Trade policy is another source of uncertainty.

 

Sweet warned that changes to US tariffs could occur with little notice.

 

The US Treasury’s authority to adjust tariff rates without new investigations means effective rates can shift at any time.”

 

He also pointed to broader trade tensions that extend beyond the Middle East.

 

Add the USMCA review cycle and 50+ EU-China trade defence investigations, and trade policy headwinds will persist regardless of the Middle East crisis.”

 

Those risks are particularly relevant for technology companies, where global supply chains remain highly interconnected.

 

Oxford Economics cautioned that any renewed geopolitical disruption could ripple through the AI sector by tightening semiconductor supplies, increasing hardware costs and delaying infrastructure investment.

 

As Sweet noted:

 

“A peace deal breakdown won’t just raise oil prices; it would also increase pressure on AI supply chains in Asia, force central banks to be hawkish, tighten financial conditions, and could shift the outcome of the US midterms and Israeli elections.”

 

Summing up the interconnected nature of today’s markets, he added:

 

“The cascade runs fast.”

 

Sector performance reflected this balance between optimism and caution.

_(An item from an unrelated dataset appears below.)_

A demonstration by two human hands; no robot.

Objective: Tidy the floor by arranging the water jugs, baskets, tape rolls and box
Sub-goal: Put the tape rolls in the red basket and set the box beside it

Information Technology led gains with a 3.18% rise, followed by Financials (+0.95%) and Telecommunications (+0.71%). On the downside, Materials (-1.27%), Energy (-1.27%), Utilities (-1.09%) and Real Estate (-0.94%) weighed on the broader index.

 

Market volatility also remained subdued. The S&P/ASX 200 VIX hovered around 11.1, a level that generally indicates investors expect relatively stable trading conditions despite ongoing geopolitical and economic uncertainties.

 

Tuesday’s session highlighted a market driven less by broad optimism than by selective sector rotation. Investors continued to favour companies exposed to artificial intelligence, enterprise software and resilient earnings, while remaining cautious toward commodity producers facing softer precious metal prices. Although the ASX traded within a narrow range, the day’s strongest moves reinforced that stock-specific catalysts and structural growth themes continue to play a greater role than headline index movements.